The proposal, designed to ensure access to high-quality care, clearly
illustrates that adequate financing for provider payments need not conflict
with necessary funding for a long-overdue, voluntary Medicare prescription
drug benefit.
COMMITMENT TO STRUCTURAL REFORMS TO MEDICARE
Last June, the President proposed a series of far-reaching proposals
to structurally reform Medicare provider payment. Specifically, the
plan would give traditional Medicare essential payment tools to improve
quality and efficiency like adding encouraging disease management and
innovative payment options for doctors and hospital. It would also create
a system called "Competitive Defined Benefit" plan that would
allow managed care plans to compete on price and quality and get paid
based on their bids rather than a complex, statutory formula. He also
proposed in his budget policies, supported by the Inspector General,
General Accounting Office and others, to reduce Medicare fraud, waste
and overpayments. Finally, his plan included rational cost sharing changes
and benefit improvements (e.g., extension of coverage of immunosuppressive
drugs and people with disabilities who go back to work). These policies
remain an important part of the Presidents plan to strengthen
and modernize Medicare. However, traditional provider payment policies
for 2003 through 2007 appear to no longer be needed given the reduction
in projected Medicare spending and are thus no longer in the plan.
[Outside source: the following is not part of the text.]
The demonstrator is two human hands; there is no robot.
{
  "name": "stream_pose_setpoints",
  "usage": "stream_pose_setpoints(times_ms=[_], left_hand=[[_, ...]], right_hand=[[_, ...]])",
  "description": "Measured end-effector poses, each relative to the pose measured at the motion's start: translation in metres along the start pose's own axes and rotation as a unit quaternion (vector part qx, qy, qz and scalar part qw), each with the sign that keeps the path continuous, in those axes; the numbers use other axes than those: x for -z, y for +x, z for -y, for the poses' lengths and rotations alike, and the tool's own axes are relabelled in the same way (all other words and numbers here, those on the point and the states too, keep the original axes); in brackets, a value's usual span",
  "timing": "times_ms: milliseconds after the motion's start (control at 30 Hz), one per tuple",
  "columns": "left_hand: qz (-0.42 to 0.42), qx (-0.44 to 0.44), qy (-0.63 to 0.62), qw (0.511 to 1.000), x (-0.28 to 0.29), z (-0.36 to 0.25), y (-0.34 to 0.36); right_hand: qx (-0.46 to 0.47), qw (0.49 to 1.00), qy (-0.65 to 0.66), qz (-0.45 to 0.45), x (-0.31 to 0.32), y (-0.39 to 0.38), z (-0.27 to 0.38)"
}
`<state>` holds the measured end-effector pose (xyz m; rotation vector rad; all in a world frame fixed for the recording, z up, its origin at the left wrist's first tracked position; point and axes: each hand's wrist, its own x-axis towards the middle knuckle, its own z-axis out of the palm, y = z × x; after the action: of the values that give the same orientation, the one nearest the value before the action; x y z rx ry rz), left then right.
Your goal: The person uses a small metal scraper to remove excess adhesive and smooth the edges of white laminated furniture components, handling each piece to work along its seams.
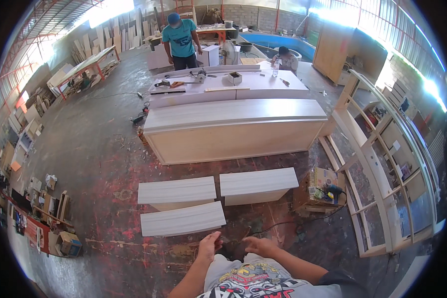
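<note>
My left hand point(211, 244) is held low in front of me with its fingers curled closed; whatever may be inside them is too small to make out. My right hand point(256, 246) is apart from it, fingers loosely bent and apart, holding nothing visible. Just beyond my hands lies a pale wood-grain box piece point(181, 218), with two similar box pieces point(176, 187) point(258, 181) behind it on the stained floor. Farther forward stands a long pale cabinet point(233, 136) with a raised edge along its top.
A cardboard box point(305, 193) bears a corded power tool point(335, 191). A wooden frame point(392, 208) leans at right. Behind the cabinet, a white worktable point(258, 87) holds tools, with two people point(181, 42) point(287, 63) beside it. Clutter point(54, 213) lines the left.
</note>
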<state>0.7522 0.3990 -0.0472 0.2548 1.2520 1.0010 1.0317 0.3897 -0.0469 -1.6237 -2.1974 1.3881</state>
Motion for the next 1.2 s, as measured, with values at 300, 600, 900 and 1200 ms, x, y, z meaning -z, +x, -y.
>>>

In
addition, the plan does not include proposals to repeal the Balanced
Budget Refinement Act managed care risk adjustment delay, to reduce
bad debt payments, and to create preferred provider arrangements in
Medicare. These changes reduce net savings by $30 billion over 10 years.
The net Medicare effect of the reform policies in the package therefore
is $29 billion over 10 years ($8 billion over 5 years).